Louisa knows Danish Prime Minister Mette Frederiksen personally. She worked for her when she was Minister of Employment in 2012.
Prime Minister Frederiksen is the leader of the left-wing Social Democratic Party, which is part of a centrist coalition government with center-right parties.
The next Danish election must be held on or before October 31, 2026.
Frederiksen was elected prime minister in June 2019, ousting the center-right government of Lars Rasmussen.
Reference to the two Sieges of Vienna by the Ottoman Empire, in 1529 and 1683, where Ottoman Muslims tried to take the Austrian capital and ultimately conquer all of Europe.



The whole not liking each other thing... This is something I've noticed but my personal biases led me to assume that was right wingers. A lot of my right wing associates all talk shit about each other. None of them truly support nor encourage each other. It's like groups of frenemies.

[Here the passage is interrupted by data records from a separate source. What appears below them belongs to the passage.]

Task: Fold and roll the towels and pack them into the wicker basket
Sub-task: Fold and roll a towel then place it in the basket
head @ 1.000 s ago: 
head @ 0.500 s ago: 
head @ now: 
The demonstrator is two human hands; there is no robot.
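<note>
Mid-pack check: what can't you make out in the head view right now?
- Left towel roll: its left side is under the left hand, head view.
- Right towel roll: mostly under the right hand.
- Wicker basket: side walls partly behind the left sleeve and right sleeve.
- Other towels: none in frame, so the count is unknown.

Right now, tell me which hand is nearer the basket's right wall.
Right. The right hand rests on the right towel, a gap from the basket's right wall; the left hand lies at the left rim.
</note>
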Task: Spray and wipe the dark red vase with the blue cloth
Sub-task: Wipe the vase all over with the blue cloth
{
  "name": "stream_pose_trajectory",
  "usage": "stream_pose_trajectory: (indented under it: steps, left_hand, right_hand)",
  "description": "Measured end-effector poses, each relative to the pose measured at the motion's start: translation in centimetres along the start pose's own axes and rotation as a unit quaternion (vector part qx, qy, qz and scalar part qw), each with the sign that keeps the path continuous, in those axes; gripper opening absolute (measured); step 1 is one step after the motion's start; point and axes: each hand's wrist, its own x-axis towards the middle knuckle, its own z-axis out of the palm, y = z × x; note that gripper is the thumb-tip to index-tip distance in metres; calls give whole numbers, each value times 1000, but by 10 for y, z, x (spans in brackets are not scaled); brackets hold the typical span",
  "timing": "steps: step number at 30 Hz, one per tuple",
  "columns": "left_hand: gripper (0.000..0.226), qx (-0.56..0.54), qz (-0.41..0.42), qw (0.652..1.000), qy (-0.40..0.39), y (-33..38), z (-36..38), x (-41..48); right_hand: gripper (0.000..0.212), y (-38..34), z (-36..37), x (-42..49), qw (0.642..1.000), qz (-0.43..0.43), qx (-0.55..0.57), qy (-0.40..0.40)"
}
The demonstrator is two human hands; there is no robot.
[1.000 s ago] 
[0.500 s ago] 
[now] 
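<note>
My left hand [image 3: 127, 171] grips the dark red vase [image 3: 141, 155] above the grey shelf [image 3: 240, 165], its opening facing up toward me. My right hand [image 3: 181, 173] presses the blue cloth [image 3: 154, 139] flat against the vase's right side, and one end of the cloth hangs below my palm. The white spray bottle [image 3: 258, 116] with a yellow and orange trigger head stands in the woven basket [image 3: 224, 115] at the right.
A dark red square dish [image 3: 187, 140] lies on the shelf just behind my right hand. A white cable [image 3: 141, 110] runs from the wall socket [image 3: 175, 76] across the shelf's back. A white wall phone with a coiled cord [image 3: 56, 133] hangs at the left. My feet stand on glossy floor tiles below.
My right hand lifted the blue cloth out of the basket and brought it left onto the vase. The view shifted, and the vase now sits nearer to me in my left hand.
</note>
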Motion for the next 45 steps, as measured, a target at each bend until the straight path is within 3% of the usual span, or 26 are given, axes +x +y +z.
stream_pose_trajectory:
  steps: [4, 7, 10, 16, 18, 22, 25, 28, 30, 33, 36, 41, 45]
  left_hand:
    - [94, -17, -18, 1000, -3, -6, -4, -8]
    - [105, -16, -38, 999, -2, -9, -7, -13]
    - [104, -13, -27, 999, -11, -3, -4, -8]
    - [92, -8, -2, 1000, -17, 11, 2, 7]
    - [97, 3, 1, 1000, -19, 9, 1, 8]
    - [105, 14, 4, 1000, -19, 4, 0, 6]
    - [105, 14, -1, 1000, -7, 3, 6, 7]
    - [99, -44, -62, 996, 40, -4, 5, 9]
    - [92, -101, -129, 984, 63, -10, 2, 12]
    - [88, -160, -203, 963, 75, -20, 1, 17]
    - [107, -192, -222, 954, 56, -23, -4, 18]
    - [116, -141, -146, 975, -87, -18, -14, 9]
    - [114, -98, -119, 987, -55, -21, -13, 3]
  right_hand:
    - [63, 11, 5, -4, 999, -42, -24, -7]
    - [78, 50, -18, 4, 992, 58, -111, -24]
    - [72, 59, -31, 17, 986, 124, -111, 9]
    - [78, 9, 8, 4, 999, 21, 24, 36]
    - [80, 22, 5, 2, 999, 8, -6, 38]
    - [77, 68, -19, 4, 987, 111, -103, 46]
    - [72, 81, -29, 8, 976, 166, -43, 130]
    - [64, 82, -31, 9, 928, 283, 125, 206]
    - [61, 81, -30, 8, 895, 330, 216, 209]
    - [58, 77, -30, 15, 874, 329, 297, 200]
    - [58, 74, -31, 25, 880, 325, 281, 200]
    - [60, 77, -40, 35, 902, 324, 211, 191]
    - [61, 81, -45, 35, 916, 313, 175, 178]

And you can see it by how they talk to each other. People keep gaslighting each other pretending they're just joking and it's all in good humor, but it's not. You can feel the tension and resentment.
I actually think there's a lot more to it just based in this whole hating one's neighbors.
Dane here. I just fell like i have to correct some things.
1. Denmark was not destroyed after WW2. Denmark had a policy of co-operation with Nazi Germany after the occupation. The occupation was only fought by a small band of rebels in the danish army in southern Jutland, who had been told to lay down their arms. The occupation was sanctioned by the danish king to the public and it consisted of a small delegation of Germans that even just took the local ferry across the straights.
2. The co-operation with the Nazi's was done by a center party called Radicale Venstre (Radical Left. The party wasn't radical or left though, quit more like a conformist center party) and it was justified during and after the war with the fact that the Germans would have demolished Denmark, had we tried to resist the occupation.
3. Some buildings in Denmark was bombed by the British because they where thought as being held by the Nazi's. But the destruction that Denmark sustained during the war was minimal.
4. The aftermath of WW2 saw a persecution of the people that publicly supported the Nazi's or that gained power and influence from them. These people where called "Tyskervenlig" or in english German-Friendly. This part of our history certainly didn't contribute to the cohesion of our society. To this day people throw around word like Nazi and Fascist , though its mostly people on the left that do it.